__Assignment__
Write out only the opening lines of the entries, through the line with "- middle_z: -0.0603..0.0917".

(Dataset entries)
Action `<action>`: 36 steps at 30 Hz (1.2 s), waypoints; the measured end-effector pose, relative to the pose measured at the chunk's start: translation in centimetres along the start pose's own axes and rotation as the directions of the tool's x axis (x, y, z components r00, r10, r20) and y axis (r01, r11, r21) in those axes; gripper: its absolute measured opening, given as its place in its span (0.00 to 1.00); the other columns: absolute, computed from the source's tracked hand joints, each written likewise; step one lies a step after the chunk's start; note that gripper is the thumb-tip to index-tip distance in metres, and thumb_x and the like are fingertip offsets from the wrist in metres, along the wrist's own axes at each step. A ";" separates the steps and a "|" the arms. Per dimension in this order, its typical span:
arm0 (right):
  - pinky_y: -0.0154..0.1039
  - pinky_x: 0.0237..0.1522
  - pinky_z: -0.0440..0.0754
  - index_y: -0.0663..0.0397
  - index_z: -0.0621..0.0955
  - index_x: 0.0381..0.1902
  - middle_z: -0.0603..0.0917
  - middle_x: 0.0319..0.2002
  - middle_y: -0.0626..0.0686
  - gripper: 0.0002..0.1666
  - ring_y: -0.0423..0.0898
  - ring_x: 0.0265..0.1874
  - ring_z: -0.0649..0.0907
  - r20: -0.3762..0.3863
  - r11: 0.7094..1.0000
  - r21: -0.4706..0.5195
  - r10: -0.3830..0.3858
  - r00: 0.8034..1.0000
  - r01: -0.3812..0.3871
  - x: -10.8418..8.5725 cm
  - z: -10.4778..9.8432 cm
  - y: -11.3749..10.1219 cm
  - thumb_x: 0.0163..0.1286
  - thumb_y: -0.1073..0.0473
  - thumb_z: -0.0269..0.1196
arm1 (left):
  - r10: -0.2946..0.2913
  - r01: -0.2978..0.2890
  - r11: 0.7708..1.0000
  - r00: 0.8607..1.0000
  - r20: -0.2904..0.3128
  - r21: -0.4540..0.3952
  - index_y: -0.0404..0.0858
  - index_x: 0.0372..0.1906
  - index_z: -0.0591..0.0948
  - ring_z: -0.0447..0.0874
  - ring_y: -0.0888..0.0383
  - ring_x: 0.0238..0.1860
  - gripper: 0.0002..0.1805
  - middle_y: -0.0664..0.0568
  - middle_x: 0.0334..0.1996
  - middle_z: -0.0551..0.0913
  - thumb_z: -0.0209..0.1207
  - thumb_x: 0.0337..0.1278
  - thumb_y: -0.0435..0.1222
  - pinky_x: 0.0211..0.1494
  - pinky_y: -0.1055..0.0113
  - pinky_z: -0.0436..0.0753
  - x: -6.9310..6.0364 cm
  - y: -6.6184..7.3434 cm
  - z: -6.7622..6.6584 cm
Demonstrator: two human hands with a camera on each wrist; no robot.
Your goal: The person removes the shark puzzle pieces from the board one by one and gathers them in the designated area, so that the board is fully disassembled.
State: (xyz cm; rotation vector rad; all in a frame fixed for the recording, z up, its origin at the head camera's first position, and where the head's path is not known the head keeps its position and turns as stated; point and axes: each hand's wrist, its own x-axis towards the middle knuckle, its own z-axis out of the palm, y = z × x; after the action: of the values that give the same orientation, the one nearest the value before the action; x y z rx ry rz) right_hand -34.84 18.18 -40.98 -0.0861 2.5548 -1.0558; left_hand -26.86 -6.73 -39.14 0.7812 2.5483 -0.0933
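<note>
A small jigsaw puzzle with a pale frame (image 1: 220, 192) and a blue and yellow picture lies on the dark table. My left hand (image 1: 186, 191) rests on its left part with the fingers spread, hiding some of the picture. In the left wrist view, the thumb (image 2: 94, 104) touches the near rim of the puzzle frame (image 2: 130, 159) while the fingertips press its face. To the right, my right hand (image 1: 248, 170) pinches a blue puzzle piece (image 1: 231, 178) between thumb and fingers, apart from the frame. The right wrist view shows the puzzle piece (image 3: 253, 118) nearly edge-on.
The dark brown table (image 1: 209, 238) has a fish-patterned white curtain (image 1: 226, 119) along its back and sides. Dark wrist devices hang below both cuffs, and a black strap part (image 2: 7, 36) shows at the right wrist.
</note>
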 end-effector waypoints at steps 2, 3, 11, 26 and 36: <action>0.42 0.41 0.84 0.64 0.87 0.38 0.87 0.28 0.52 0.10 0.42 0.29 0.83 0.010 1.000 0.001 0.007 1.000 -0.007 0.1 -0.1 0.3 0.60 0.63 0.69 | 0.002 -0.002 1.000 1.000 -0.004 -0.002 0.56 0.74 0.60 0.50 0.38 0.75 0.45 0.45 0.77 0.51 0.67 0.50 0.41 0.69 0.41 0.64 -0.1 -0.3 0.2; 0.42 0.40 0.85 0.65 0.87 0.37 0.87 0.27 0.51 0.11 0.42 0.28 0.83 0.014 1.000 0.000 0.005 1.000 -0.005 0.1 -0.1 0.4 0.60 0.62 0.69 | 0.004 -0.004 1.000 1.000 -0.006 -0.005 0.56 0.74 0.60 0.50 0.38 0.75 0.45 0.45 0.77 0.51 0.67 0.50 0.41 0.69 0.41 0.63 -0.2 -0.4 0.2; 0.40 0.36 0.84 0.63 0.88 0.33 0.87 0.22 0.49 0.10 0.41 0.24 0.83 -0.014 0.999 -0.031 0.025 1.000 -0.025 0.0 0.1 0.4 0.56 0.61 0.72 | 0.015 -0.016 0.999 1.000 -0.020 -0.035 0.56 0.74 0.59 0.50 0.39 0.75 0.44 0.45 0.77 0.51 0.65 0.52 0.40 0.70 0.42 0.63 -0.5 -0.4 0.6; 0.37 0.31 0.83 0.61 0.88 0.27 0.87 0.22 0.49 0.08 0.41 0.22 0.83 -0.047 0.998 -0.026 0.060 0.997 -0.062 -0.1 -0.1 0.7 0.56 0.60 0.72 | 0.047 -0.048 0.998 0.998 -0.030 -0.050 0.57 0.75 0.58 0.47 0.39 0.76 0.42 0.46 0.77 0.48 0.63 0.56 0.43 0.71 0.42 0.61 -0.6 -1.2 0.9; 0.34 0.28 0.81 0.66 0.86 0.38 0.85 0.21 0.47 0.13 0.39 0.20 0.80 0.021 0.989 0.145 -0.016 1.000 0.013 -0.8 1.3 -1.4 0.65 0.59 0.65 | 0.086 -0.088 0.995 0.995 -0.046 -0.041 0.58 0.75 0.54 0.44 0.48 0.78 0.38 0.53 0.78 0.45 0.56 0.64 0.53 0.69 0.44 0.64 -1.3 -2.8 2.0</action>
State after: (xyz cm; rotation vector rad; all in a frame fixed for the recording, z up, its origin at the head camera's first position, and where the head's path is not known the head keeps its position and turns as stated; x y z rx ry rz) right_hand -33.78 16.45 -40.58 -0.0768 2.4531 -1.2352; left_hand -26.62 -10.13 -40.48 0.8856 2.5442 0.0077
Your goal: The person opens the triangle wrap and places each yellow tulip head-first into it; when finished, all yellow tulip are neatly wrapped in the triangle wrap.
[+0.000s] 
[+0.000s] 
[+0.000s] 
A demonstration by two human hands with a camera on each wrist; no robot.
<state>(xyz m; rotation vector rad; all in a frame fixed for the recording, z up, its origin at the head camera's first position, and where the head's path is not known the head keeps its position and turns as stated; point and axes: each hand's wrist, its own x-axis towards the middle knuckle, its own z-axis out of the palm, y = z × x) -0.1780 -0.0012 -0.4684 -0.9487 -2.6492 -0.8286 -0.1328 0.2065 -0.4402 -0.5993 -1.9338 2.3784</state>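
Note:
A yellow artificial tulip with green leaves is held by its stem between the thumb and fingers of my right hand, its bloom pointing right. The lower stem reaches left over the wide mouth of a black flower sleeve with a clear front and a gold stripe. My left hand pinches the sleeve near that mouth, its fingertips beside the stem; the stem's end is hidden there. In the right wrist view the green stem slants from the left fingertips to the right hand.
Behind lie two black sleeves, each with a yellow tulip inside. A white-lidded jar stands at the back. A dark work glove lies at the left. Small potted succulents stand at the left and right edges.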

__Solved problem__
Action `<action>`: 36 steps at 30 Hz (1.2 s), waypoints; the measured end-effector pose, relative to the pose measured at the chunk's start: translation in centimetres along the start pose's own axes and rotation as the directions of the tool's x axis (x, y, z components r00, r10, r20) and y axis (r01, r11, r21) in those axes; gripper: its absolute measured opening, given as its place in its span (0.00 to 1.00); the other columns: absolute, computed from the source's tracked hand joints, each written likewise; step one lies a step after the chunk's start; note that gripper is the thumb-tip to index-tip distance in metres, and thumb_x and the like are fingertip offsets from the wrist in metres, along the wrist's own axes at each step. A ";" separates the steps and a "|" the arms. Per dimension in this order, its typical span:
arm0 (right):
  - pinky_y: -0.0154..0.1039
  - pinky_x: 0.0237..0.1522
  - pinky_z: -0.0440..0.0754
  - index_y: -0.0663..0.0397
  - index_z: -0.0621..0.0955
  - index_x: 0.0381..0.1902
  - middle_z: -0.0603..0.0917

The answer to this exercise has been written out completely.